— Дурак, да ты рехнулся. Нипочем Эдгар такого не напишет.
— А я ему и не предлагаю. Есть ли у тебя что-либо, написанное его рукою?
— Есть. Кредитное письмо, которое он должен был передать одному торговцу шерстью из Двинутого Крыширя.
— А ведомо ли тебе, милый байстрючина, что такое скрипторий?
— Знамо дело. Это где в монастыре грамоты переписывают — Библии и всякое такое.
— А стало быть, в случайности моего рожденья — твое спасение, ибо хоть ни один родитель и не может на меня претендовать, вырос я в женском монастыре, где именно такой скрипторий и был. И да, там мальчонку обучили переписывать грамоты, ну а для наших тайных замыслов значимо то, что обучили его это делать тою же рукой, которой исходная грамота составлена была. И тою же, коей переписана, и перепереписана.
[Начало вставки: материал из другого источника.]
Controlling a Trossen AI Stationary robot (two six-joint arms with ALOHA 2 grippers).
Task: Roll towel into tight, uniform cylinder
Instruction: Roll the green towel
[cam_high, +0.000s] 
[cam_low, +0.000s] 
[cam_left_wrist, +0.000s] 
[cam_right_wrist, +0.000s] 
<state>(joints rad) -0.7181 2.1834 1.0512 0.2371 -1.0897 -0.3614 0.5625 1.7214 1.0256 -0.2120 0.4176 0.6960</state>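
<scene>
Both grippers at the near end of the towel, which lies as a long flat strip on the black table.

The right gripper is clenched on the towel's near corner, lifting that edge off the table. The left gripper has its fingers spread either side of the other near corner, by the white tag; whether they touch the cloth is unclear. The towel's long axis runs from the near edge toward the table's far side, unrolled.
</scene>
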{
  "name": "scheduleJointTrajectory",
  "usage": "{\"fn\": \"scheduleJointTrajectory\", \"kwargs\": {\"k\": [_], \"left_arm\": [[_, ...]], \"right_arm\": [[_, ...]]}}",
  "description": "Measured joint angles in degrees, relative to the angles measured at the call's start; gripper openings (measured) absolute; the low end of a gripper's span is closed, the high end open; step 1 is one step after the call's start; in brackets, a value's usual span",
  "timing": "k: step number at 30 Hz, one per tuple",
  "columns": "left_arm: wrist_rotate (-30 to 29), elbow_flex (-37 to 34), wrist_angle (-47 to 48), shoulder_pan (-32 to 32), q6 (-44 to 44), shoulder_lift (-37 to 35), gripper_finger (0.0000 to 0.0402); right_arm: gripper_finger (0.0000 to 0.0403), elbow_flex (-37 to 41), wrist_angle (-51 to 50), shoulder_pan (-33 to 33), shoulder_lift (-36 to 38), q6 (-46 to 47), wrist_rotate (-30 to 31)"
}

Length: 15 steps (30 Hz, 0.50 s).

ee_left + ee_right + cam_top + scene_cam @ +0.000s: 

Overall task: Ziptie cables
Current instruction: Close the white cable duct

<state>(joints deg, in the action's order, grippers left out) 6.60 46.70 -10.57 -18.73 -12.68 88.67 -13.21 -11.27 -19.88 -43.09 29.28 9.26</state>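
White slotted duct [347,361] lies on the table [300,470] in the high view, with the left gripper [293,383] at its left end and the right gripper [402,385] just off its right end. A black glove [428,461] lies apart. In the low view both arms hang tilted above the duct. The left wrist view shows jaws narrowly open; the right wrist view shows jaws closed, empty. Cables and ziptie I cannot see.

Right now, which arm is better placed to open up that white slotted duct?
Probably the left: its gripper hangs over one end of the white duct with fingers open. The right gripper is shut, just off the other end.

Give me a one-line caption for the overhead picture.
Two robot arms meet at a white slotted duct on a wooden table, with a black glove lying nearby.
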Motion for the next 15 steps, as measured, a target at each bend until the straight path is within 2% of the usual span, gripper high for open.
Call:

Буква в букву, штрих к штриху — той же рукой, что была у человека, давным-давно сошедшего в могилу.
— Так ты, значит, искусный поддельщик? Если тебя вырастили в монастыре, отчего ж ты дурак, а не монах и не священник?
— А отчего ты, графский сын, просишь пощады из-под курдюка огромного недоумка? Все мы выблядки Судьбы. Так будем сочинять письмо, Эдмунд?
Уверен, я б и пошел в монахи, кабы не затворница. И ко двору бы приближался лишь затем, чтоб замаливать грехи какого-нибудь военного преступника. Не к монашеской ли жизни готовили меня с того мгновенья, когда мать Базиль обнаружила меня, ерзающий кулек, на ступеньках монастыря в Песьих Муськах[19], что на реке Уз?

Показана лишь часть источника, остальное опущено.